Norwich Evening News: Lee Cartwright with a stunning 27lb historic mirror carp Picture: John BaileyLee Cartwright with a stunning 27lb historic mirror carp Picture: John Bailey (Image: Archant)

Truly, it was very heaven to be back on the bank again, but many of the anglers I talked to were a bit more down to earth than good old William himself.

“It’s like getting out of prison,” was a common comment along the Wensum lakes and pits. “Being allowed to fish again has saved my marriage,” was another view, actually expressed by a woman, I promise you. “If I had to tie another fly without a hope of using it, I’d have gone bonkers,” said legendary angler and comedian Paul Whitehouse.

All true and understandable, but blimey, when Enoka and I got ourselves out very early on Sunday just gone, it was Wordsworth I was thinking about again.

“Bliss it was in that dawn to be alive,” the poet wrote, and that is what we both felt, free at last, watching the inky sky turn to pewter, rise and then sun-drenched gold.

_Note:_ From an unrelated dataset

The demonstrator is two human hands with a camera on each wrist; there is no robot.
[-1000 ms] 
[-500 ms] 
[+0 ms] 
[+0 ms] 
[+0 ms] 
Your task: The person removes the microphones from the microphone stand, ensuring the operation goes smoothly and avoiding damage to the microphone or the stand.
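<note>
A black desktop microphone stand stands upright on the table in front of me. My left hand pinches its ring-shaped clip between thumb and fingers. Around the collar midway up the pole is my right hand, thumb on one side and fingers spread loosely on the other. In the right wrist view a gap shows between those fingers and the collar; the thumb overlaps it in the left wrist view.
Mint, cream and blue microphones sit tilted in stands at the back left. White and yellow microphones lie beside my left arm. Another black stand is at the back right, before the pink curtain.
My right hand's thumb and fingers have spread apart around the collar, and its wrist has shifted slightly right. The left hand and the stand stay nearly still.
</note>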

Everything around us celebrated. We heard our first cuckoo of the springtime. We watched the up and down flight of a green woodpecker and listened to a score of warblers in the lake’s reed beds. Even the wind turned a benign southerly, blew warm and enticed a million alder flies out to hatch. The air swarmed with them and out from the bank tench, bream and carp all swirled, rolled and porpoised as they breakfasted on the insect feast. We both caught tench to drool over, the first of the year for us and so greatly appreciated for that. You really do never know what you have got until it seems to be gone. Then Lee called us to the other side of the Island to photograph a brace of carp he had taken off the top and Enoka’s eyes popped with wonder. She’d never seen the like before, fish so big they belonged in the ocean, not a Norfolk pool.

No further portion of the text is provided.